Limestone calcined clay cementitious (LC3) paving flags with textile waste fibers and fine recycled aggregates: Mechanical, durability and multi-criteria sustainability analysis
Payam Sadrolodabaee, Albert de la Fuente, Mònica Ardanuy, Josep Claramunt
Abstract
The demand for a sustainable built environment is steering construction materials research towards finding effective methods to reduce carbon emissions in concrete production. In this context, this study explores a triple-strategy approach oriented to increase the decarbonization potential of cementitious flags: (1) limiting Portland cement to 51 % by incorporating limestone-calcined clay; (2) reinforcing the matrix with nonwoven textile waste fabrics; and (3) replacing natural aggregates with fine recycled aggregates from construction waste.
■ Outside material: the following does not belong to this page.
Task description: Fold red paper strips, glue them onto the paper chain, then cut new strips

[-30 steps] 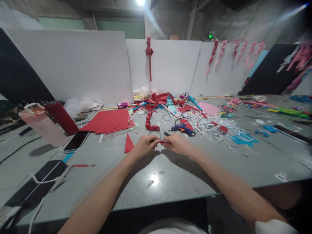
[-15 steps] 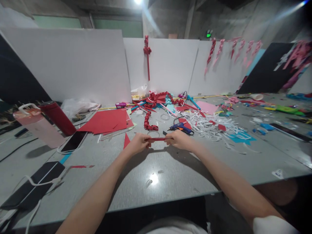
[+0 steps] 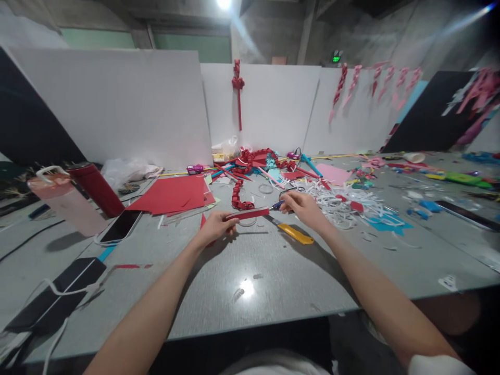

Mechanical (flexural and uniaxial tensile strengths), weathering resistance (accelerated wet-dry cycles, freeze-thaw cycles, and water absorption), and serviceability parameters (thermal/acoustic insulations, abrasion, and post-fire residual resistance) of composite paving flags were characterized in laboratory conditions. Further, microstructural analysis and digital image correlation technique were implemented. The 30 mm-thick composite intended for paving flag reached the maximum flexural and tensile strengths of 8.9 and 2.1 MPa, respectively. Deflection- and strain-hardening behavior was observed due to the synergistic interactions between the matrix and fiber. Despite relatively high water absorption ≥10 %), the composite could satisfy the minimum requirements per standard for freeze-thaw and abrasion resistance. Finally, a sustainability performance analysis using a multi-criteria decision-making method—considering both environmental and socio-technical aspects—confirmed the composite’s viability from technical and sustainability standpoints, achieving satisfaction values of ≥ 0.7 on a 1.0 scale. • Developed LC³-based paving flags with 51 % OPC, recycled fibers and fine aggregates. • Flexural strength of 8.9 MPa and tensile strength of 2.1 MPa demostrating strain-hardening behaviour. • Met Class 3 standards for freeze-thaw and abrasion resistance, though water absorption requires optimization. • -High socio-technical (0.70) and environmental values (0.73) validated via MIVES.